About this exercise →
Within the records that follow, count the lines containing the string "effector". Reply only with the count.

Data under study →
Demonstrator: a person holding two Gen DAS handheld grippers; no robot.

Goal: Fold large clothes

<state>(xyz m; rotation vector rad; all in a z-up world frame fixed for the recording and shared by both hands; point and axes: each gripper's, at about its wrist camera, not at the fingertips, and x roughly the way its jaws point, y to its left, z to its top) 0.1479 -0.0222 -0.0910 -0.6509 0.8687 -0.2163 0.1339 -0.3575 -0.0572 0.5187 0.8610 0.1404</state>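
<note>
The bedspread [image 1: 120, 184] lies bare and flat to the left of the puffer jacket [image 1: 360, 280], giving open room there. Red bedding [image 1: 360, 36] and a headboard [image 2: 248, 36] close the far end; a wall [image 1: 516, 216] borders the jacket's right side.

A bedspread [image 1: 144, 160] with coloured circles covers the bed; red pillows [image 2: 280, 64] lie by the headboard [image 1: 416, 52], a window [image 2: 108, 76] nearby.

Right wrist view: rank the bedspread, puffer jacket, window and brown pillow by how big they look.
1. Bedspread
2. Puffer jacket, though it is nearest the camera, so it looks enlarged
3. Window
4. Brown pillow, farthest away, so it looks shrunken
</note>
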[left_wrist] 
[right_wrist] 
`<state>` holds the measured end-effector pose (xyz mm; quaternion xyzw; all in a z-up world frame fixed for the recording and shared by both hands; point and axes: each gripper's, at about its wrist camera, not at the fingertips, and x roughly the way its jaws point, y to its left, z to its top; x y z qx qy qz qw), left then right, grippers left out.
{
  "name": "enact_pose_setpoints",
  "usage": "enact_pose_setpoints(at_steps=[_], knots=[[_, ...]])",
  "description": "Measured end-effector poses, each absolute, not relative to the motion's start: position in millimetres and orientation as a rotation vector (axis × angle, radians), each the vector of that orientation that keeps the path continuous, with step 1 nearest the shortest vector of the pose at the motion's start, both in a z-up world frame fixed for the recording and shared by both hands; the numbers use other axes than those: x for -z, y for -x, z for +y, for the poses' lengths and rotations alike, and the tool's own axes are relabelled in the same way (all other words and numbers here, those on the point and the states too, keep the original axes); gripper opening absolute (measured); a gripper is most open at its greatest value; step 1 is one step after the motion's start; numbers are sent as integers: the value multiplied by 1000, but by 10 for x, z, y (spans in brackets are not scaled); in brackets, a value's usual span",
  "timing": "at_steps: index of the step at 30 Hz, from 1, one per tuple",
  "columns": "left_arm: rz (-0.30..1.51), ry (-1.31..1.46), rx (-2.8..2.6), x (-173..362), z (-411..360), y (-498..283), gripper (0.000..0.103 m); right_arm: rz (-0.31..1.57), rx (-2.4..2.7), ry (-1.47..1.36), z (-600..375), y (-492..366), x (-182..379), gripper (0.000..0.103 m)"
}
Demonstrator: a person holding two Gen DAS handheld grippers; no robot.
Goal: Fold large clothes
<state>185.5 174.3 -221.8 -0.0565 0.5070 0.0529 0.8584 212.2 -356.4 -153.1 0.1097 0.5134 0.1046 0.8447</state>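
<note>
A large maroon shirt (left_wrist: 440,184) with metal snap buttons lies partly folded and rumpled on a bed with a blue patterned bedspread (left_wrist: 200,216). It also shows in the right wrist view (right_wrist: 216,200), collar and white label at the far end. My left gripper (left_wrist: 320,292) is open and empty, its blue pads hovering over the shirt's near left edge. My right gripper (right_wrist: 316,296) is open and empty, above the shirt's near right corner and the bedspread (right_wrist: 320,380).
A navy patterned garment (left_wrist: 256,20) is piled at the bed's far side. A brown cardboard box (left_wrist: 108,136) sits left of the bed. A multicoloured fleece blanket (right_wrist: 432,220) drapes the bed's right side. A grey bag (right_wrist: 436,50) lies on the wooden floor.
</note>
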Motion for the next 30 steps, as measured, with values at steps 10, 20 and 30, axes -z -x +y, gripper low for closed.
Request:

Problem solution →
2